__Problem to work on__
Among the lines below, copy exactly those from the one with "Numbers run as" through the one with "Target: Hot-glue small", counting both ends.

__Given information__
*** Begin section ***

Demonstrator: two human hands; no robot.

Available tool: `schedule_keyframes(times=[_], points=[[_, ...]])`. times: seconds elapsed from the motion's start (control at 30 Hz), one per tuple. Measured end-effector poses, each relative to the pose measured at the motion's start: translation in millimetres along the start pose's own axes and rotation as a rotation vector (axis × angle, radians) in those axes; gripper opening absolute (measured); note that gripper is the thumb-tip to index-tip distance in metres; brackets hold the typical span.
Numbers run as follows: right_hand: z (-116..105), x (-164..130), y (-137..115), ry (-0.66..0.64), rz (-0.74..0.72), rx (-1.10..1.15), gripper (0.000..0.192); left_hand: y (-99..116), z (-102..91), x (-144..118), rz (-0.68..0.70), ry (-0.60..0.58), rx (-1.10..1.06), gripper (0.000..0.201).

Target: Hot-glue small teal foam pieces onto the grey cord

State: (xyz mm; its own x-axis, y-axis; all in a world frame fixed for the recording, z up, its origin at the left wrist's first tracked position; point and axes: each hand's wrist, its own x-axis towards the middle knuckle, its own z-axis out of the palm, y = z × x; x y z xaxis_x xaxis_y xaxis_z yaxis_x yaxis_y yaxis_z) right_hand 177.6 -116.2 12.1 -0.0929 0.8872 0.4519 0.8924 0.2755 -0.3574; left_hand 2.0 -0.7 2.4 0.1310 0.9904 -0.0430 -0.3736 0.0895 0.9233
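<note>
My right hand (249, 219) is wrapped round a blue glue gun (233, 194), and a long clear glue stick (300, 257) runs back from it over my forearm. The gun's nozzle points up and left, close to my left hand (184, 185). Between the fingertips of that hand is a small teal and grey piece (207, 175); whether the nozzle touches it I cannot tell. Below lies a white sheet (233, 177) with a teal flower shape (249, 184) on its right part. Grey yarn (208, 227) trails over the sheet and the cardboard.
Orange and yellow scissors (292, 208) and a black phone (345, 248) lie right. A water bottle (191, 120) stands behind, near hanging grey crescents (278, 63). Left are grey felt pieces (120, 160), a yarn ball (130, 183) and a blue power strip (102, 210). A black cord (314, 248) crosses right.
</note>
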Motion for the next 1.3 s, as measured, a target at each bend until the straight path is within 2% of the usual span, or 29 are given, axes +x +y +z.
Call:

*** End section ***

__Answer for this exercise__
Numbers run as follows: right_hand: z (-116..105), x (-164..130), y (-137..115), ry (-0.66..0.64), rz (-0.74..0.72), rx (-1.10..1.15), gripper (0.000..0.192); left_hand: y (-99..116), z (-102..91), x (-144..118), rz (-0.68..0.70), ry (-0.60..0.58), rx (-1.10..1.06), gripper (0.000..0.201).

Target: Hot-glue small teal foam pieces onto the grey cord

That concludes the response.